Trust me, it’s more interesting than it may sound.
I have heard that on one occasion the Honored One was living among the Kurus, near a town named Kammasadhamma. There Ananda approached the Buddha and, having greeted him with hands pressed together, sat to one side. As he was sitting there he said to the Honored One: “It’s amazing, sir, it’s astounding, how deep this dependent arising is, and how deep its appearance, and yet to me it seems as clear as clear can be.”
“Don’t say that, Ananda. Don’t say that. Deep is this dependent arising, and deep its appearance. It’s because of not understanding and not penetrating this Dhamma that this generation is like a tangled skein, a knotted ball of string, like matted rushes and reeds, and does not go beyond rebirth, beyond the planes of deprivation, woe, and bad luck.”
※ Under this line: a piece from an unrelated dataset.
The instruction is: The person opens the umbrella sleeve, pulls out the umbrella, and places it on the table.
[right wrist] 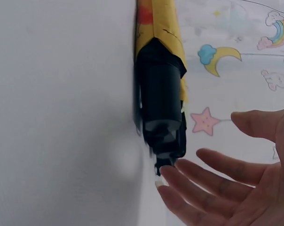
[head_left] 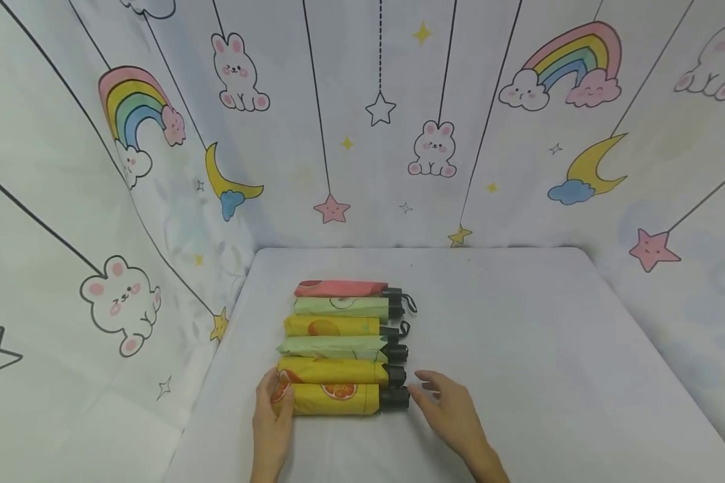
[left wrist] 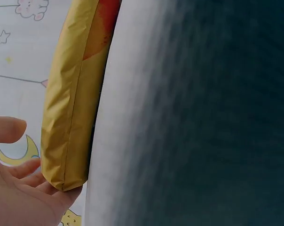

This is the standard list of elements in the chain of conditions comprising Paṭiccasamupāda, leading from Ignorance to Dukkha:
- Ignorance (avijja )
- Kamma formations (sankhara )
- Consciousness (viññana )
- Mentality-materiality (namarupa )
- Sixfold sense base (salayatana )
- Contact (phassa )
- Feeling (vedana )
- Craving (tanha )
- Clinging (upadana )
- Existence (bhava )
- Birth (jati )
- Suffering (dukkha )
The Transcendental Order
In a single sutta, the Buddha outlines a second chain of conditions which Bhikkhu Bodhi, in a long and fascinating essay, calls “the Transcendental Order”, as distinct from the traditional chain, above, which he calls “the Mundane Order”. The Transcendent Order begins with Faith and ends in the destruction of the taints, or the cankers - the taint of sensuality, the taint of becoming, the taint of ignorance, and, in some sources but not all, the taint of views or opinions. (From an abundance of other sources, we know that destruction of the taints is the necessary condition for, and leads directly to, Enlightenment, awakening, nibbana.) Unlike Ignorance, which, in the Mundane Order, is a given, the Faith which begins the Transcendental Order has its own dependent condition: “‘Faith, bhikkhus, also has a supporting condition, I say, it does not lack a supporting condition. And what is the supporting condition for faith? “Suffering” should be the reply.’” (Upanisa Sutta)
- Faith (saddha )
- Joy (pamojja )
- Rapture (piti )
- Tranquillity (passaddhi )
- Happiness (sukha )
- Concentration (samadhi )
- Knowledge and vision of things as they are (yathabhutañanadassana )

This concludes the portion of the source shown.